Venerdì scorso, alcune valanghe hanno colpito quattro zone diverse della catena

Vista della catena montuosa da Teheran © Hansueli Krapf (Wikipedia)

Gli Elburz sono una catena montuosa dell’Iran settentrionale, che si estende dall’Azeirbajan ai confini dell’Iran con il Turkmenistan. La capitale Teheran, si trova ai piedi della catena montuosa, su cui ci sono diverse stazioni sciistiche. Venerdì scorso una serie di valanghe hanno colpito quattro zone diverse.

Il fenomeno si è verificato in seguito a forti nevicate e venti di elevata intensità. Venerdì era anche giorno festivo in Iran e quelle zone sono frequentate da molti escursionisti e alpinisti. 12 di essi sono deceduti a causa delle valanghe. Allo stesso tempo, la Croce Rossa iraniana ha tratto in salvo 14 persone.

Le ragioni (possibili) di una tragedia

Le cattive condizioni meteorologiche hanno condizionato i soccorsi, tanto che gli operatori si sono dovuti recare in quei territori in due riprese. 10 corpi sono stati recuperati sabato 28, mentre gli ultimi due nella giornata di domenica. Un alpinista è morto appena arrivato in ospedale. “L’operazione di salvataggio è stata completata e tutte le persone scomparse sono state trovate”, ha dichiarato Reza Zarei, il capo della federazione alpinistica iraniana.
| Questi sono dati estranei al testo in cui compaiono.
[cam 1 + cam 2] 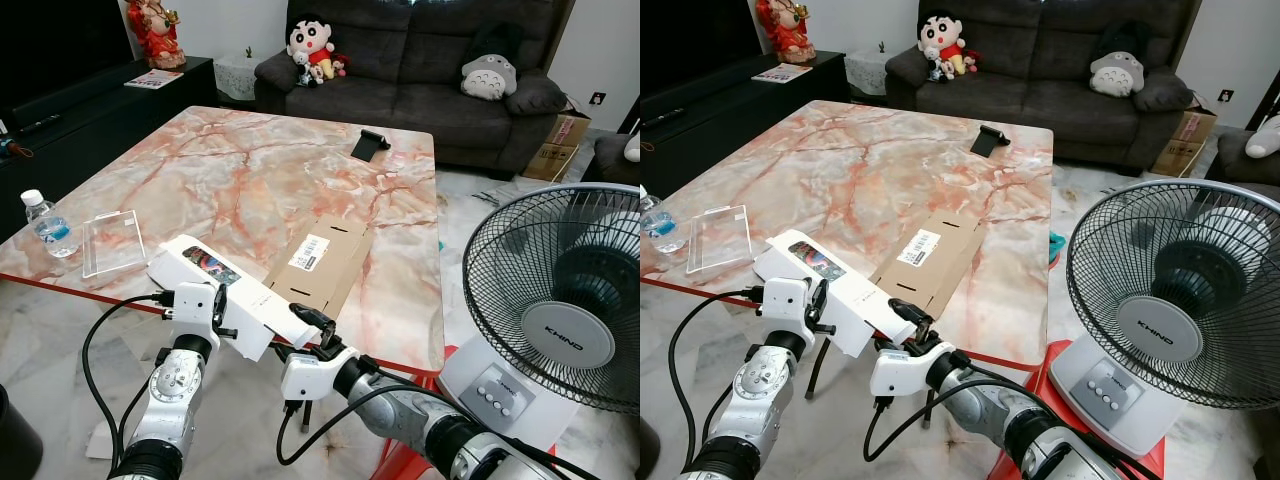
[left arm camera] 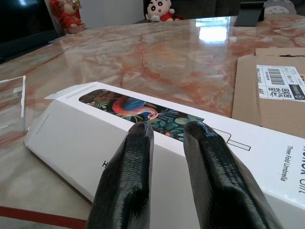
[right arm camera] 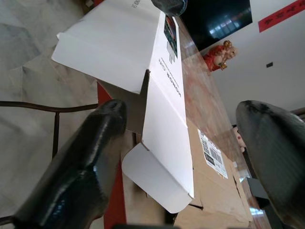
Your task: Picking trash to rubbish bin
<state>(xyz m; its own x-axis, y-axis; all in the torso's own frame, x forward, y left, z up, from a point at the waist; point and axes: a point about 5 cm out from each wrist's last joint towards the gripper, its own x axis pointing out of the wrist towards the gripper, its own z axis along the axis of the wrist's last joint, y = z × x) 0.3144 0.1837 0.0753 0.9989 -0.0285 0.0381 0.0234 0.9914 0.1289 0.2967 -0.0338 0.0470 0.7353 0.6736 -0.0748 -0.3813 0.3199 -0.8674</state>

Nonostante le previsioni meteo avverse, gli alpinisti avevano deciso affrontare le pareti della catena montuosa. Allo stesso tempo, sui social media, diverse persone avevano segnalato il malfunzionamento dei sistemi gps, su cui fanno affidamento gli alpinisti in montagna. Anche se non è chiaro se il disservizio ha interessato i sistemi dei soggetti coinvolti.